Milan, la resa dei conti arriverà dopo Ferrara

Leonardo vuol lasciare perché depotenziato da Gazidis. Gattuso resta in mezzo al guado

Tregua generale fino a lunedì mattina, poi sarà resa dei conti. Questa, in sintesi, la situazione in casa Milan. Troppo importante l'obiettivo che si sta inseguendo per dilapidare energie mentali e, soprattutto, creare polemiche che potrebbero destabilizzare l'ambiente. Troppo importante cercare fino all'ultimo di conquistare un posto in Champions League per alimentare dubbi e malumori. Ma di fatto la rivoluzione è dietro l'angolo.

Il primo tassello a saltare sarà quasi certamente Leonardo. Il direttore dell'area tecnica non ha lavorato affatto male, anzi. A lui va ascritto il merito di aver portato in rossonero due dei migliori giocatori per rendimento stagionale, ovvero Paquetà (una sua scommessa personale, pienamente riuscita) e Piatek, un centravanti di valore ma che almeno sulla carta non aveva il prestigio adatto per sostituire Higuain. I problemi per il brasiliano sono altri. L'arrivo di Gazidis in qualità, di fatto, di plenipotenziario, ha limitato non di poco l'operatività del dirigente riducendo il suo ruolo a quello di secondo violino. Può proporre, può decidere ma deve sempre e comunque passare al vaglio dell'ex uomo forte dell'Arsenal. Non solo. Specie se il miracolo Champions, con il Milan costretto a gufare Inter e Atalanta, non si compierà (e considerata la probabile mazzata in arrivo dall'Uefa con multa o esclusione dalle coppe), le disponibilità economiche del Milan per il prossimo mercato saranno alquanto limitate e di conseguenza limitata sarà anche l'operatività di Leonardo. Che a questo punto potrebbe salutare tutti e lasciare l'incarico. Ipotesi molto, molto probabile se non quasi certa. E Gazidis avrebbe già pronto il sostituto, l'attuale ds del Lille Luis Campos, specializzato nello scoprire talenti. Compito fondamentale in una società con poche risorse a disposizione e chiamato ad costruire plusvalenze.

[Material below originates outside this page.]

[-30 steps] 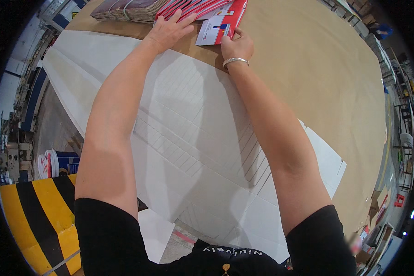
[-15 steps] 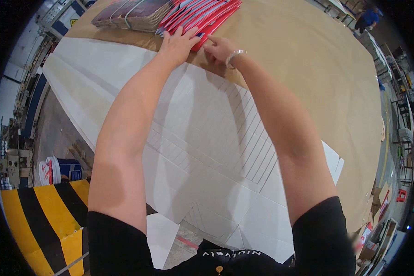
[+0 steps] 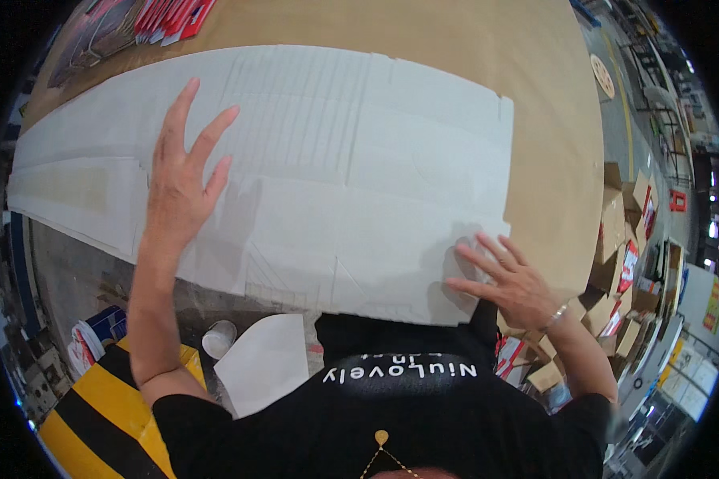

Nel mezzo del guado sta Gattuso. Il tecnico ha un contratto per altre due stagioni con il Milan e anche se la dirigenza non è proprio entusiasta di lui, alla fine potrebbe essere confermato, anche in virtù dell'innegabile buon lavoro fatto. A meno che non sia proprio lui, ambizioso e a cui le proposte non mancano, a farsi tentare da una nuova avventura, magari all'estero. Vincere a Ferrara, non avere rimpianti e poi dare il via a un nuovo corso con tanti se e tanti ma. Comunque vada. Quasi certamente senza Leonardo e, forse, anche senza Gattuso. Ma solo da lunedì. Per ora, testa solamente al campo.